→ EXERCISE INSTRUCTIONS: For the records below, please print exactly and only the lines from the one with "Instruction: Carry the" down to the one with "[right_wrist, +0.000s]", both ends included, omitting the pictures.

▶

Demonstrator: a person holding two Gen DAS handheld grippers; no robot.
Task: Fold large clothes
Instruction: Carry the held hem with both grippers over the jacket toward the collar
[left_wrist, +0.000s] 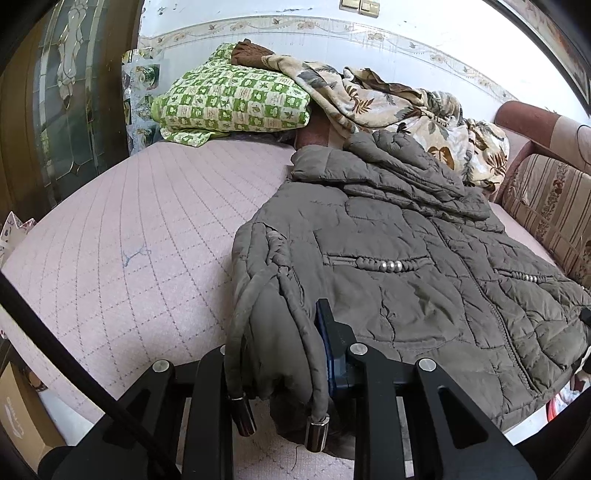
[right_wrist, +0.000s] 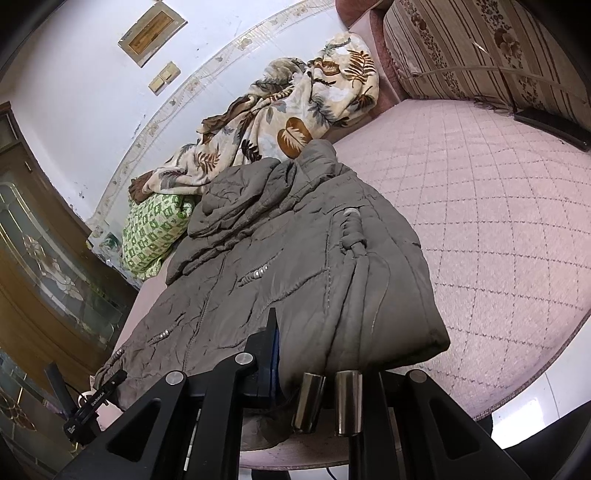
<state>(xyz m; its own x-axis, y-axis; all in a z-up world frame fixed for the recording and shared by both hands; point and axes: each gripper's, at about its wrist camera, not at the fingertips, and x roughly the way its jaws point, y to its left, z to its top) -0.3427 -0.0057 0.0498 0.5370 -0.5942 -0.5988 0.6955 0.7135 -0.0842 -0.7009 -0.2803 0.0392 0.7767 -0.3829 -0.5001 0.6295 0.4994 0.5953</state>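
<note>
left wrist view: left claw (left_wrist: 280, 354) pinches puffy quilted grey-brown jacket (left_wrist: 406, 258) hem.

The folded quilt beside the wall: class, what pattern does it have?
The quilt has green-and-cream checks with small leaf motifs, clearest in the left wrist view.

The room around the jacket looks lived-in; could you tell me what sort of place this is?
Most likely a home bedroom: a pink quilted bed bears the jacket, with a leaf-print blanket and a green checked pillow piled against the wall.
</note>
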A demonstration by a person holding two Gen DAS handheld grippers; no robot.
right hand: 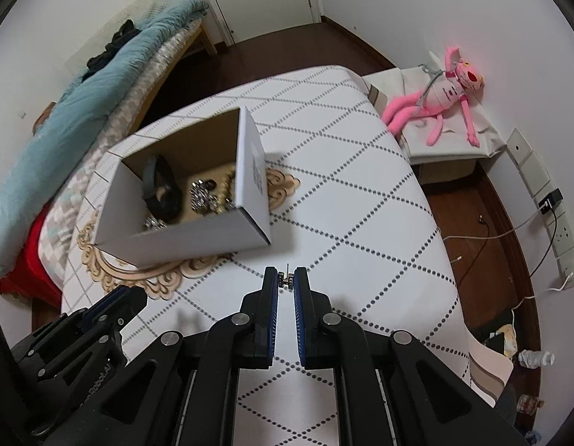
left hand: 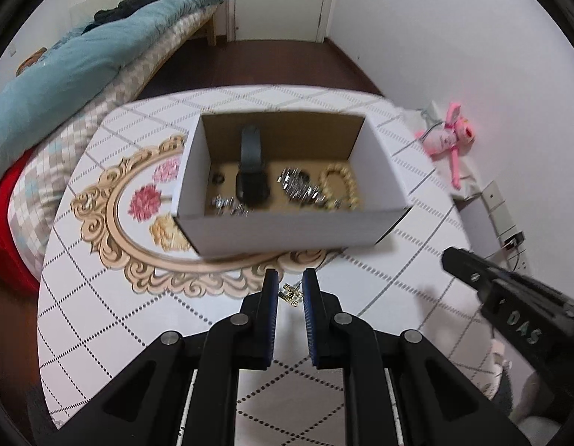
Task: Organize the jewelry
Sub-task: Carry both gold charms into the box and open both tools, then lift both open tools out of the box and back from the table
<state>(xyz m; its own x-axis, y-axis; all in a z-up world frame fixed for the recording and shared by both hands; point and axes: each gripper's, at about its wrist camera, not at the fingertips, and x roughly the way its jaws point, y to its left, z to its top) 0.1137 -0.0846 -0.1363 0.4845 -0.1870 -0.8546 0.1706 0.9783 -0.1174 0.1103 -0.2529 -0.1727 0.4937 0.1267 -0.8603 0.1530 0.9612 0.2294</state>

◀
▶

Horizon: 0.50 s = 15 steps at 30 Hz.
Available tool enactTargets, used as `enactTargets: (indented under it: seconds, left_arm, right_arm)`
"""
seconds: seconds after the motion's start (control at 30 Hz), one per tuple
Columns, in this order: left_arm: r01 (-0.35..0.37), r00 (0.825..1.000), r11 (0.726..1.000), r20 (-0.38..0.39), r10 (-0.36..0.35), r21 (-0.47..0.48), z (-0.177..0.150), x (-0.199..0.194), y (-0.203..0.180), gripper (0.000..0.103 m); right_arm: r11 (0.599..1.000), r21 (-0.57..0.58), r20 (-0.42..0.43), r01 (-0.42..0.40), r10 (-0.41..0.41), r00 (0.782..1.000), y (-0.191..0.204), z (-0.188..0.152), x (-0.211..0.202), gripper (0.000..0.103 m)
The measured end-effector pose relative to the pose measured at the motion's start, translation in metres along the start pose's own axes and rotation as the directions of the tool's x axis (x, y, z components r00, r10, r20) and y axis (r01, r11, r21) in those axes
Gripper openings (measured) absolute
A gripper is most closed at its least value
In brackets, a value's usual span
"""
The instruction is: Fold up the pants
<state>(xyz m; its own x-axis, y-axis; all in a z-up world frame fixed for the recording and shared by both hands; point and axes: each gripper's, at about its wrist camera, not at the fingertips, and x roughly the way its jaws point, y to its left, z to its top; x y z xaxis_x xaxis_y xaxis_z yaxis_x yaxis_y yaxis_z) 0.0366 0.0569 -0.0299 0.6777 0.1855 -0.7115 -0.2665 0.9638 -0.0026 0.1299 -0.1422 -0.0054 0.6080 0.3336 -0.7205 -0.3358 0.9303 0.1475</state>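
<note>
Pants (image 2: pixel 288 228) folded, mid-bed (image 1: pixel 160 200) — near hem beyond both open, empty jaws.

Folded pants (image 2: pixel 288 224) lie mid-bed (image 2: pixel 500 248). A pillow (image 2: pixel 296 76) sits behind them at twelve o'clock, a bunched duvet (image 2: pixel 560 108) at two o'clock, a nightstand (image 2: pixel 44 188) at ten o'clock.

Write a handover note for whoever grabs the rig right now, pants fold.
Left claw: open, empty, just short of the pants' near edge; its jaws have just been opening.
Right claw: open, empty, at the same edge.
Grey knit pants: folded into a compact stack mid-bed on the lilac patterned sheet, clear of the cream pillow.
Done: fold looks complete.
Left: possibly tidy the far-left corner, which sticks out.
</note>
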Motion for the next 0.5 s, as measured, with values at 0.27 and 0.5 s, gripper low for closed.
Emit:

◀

→ RESULT:
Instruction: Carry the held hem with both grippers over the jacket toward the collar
[left_wrist, +0.000s] 
[right_wrist, +0.000s] 

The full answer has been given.